I was struck by a simple and blunt statement by New York Times columnist Bret Stephens on Bill Maher’s show recently: “If we all emerge from this situation with the same convictions we had before, it means we’re just not thinking.” While he was speaking about how the pandemic will upend politics and economic policy, the certainty of dramatic change of course also applies to financial marketing. Our industry was already in flux before this erupted; it will only hasten in the year or two ahead.
Trust again front and center
Last year’s Edelman Trust Barometer showed trust in financial services institutions at an all-time high, rising from 49% in 2012 to 67% in 2019. As the economy collapses, this crisis puts the industry and individual brands at a crossroads.
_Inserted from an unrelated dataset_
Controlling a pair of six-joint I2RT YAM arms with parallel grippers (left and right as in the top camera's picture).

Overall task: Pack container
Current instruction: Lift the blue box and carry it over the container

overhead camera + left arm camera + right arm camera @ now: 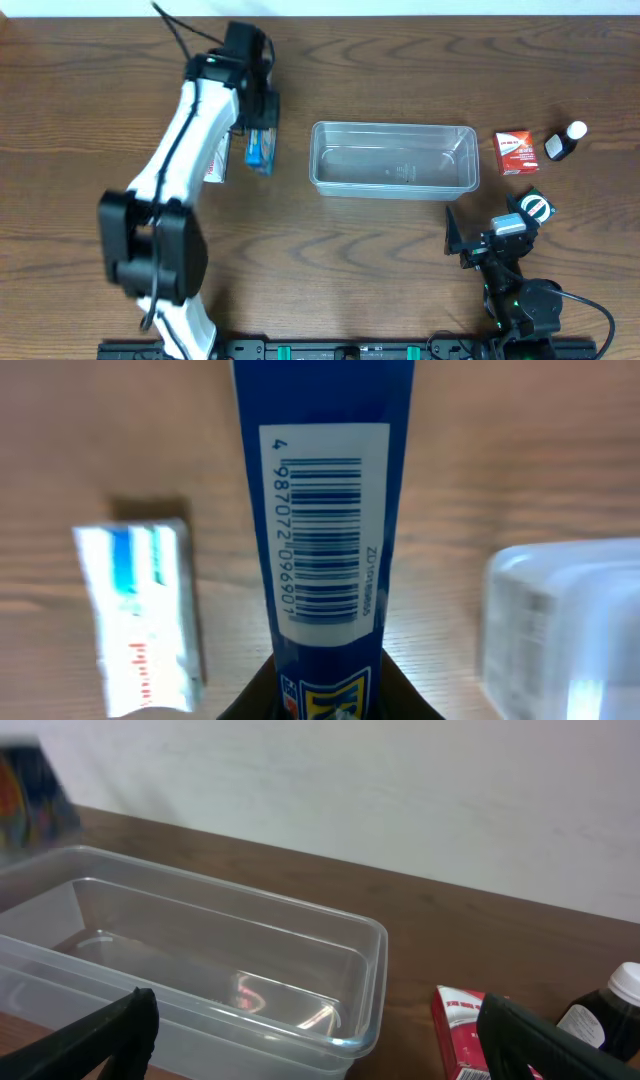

We’re all seeing the ads claiming “we’re with you…we’ll get through this together.” But what about in 3 months, 6 months, or a year from now? It is imperative that brands take a long-term view and deliver on these promises across the customer experience throughout the recovery.
Acceleration of shifts already in motion
The digital divide between generations is narrowing, and marketing priorities will need to adapt. Will face-to-face go away? Of course not – just look at people across the country itching to get out of their homes and away from their computers. As marketers and employers, we will need to find the right balance.
Speed and authenticity over perfection
As celebrities do their own makeup and national news reporters broadcast from home with AirPods, we’re all seeing communicators get scrappier, and that’s okay. In fact, it often helps build a stronger emotional connection. Financial brands will need to let their hair down a bit, or risk appearing out of touch.
Without a doubt, we’re all in for an interesting ride.